EXERCISE REQUIREMENTS
All lines from the one with "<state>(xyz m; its" through the last are to be given again exactly as they stand in the data below, and only those.

---+---

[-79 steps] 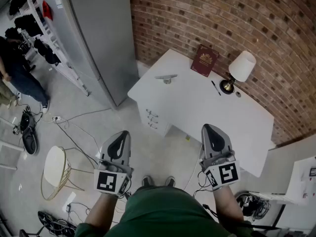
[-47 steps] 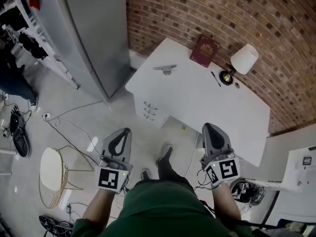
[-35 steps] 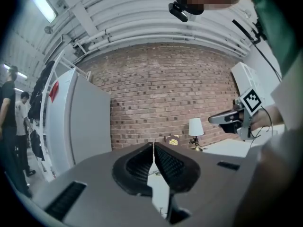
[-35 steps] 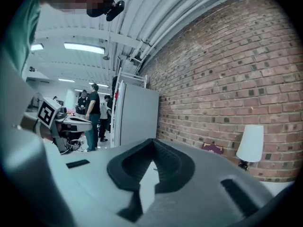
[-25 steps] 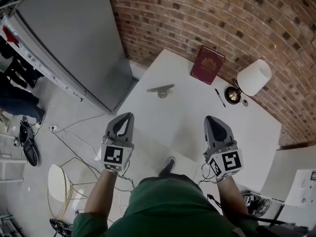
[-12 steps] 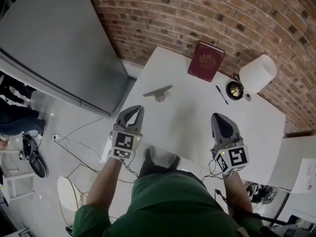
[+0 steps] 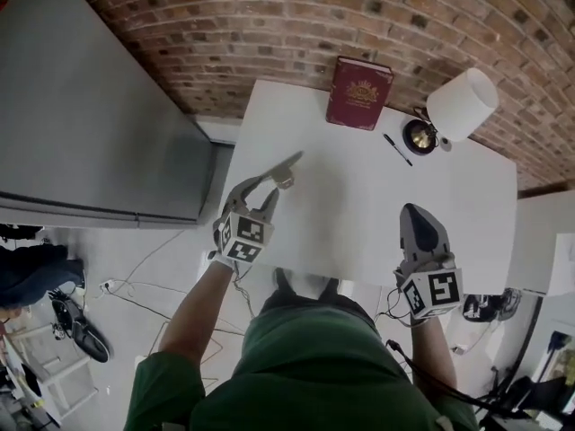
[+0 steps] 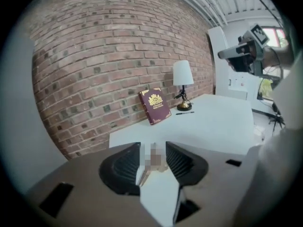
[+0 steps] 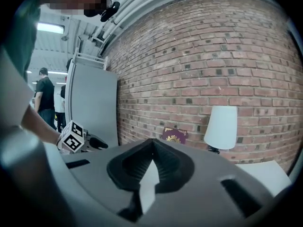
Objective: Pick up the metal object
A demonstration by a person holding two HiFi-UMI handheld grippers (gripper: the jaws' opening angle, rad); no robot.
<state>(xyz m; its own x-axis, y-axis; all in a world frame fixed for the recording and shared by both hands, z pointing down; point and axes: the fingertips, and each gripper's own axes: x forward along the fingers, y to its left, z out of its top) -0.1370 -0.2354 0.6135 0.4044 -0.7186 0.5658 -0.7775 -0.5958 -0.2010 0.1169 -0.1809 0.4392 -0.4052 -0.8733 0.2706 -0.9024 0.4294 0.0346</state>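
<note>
Reaching for the metal object (image 7: 288,165), midway along the left edge of the tabletop (image 7: 359,196).
At left, left gripper (image 7: 269,185) with jaws just opened wide, the object's near end between them, no squeeze yet; at right, right gripper (image 7: 419,215) pinched together and empty over the front edge. Next, probably: ease slightly forward, close firmly, lift level.

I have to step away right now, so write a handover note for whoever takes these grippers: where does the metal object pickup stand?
Left gripper: jaws have just been opening, now open with the metal object between them on the table, not clamped.
Right gripper: shut, empty, near the table's front edge.
Done: left gripper lined up on the object.
Left: close on it and lift.
</note>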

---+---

SOLUTION TO THE PROBLEM
<state>(xyz m; its own x-axis, y-axis; all in a world frame fixed for the recording and shared by both hands, z pointing down; point and axes: the fingertips, and each gripper's own axes: x forward along the fingers, y to its left, z out of its top) -0.1370 -0.2354 0.6135 0.4044 -0.7186 0.5658 -0.7775 -0.5958 -0.2010 0.1169 -0.1809 0.4392 -0.4052 -0.8733 0.2706 -0.9024 0.4294 0.0346</state>
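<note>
Reaching for the metal object (image 7: 288,165), midway along the left edge of the tabletop (image 7: 359,196).
At left, left gripper (image 7: 269,185) with jaws just opened wide, the object's near end between them, no squeeze yet; at right, right gripper (image 7: 419,215) pinched together and empty over the front edge. Next, probably: ease slightly forward, close firmly, lift level.

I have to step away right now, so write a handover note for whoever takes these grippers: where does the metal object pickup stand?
Left gripper: jaws have just been opening, now open with the metal object between them on the table, not clamped.
Right gripper: shut, empty, near the table's front edge.
Done: left gripper lined up on the object.
Left: close on it and lift.
</note>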

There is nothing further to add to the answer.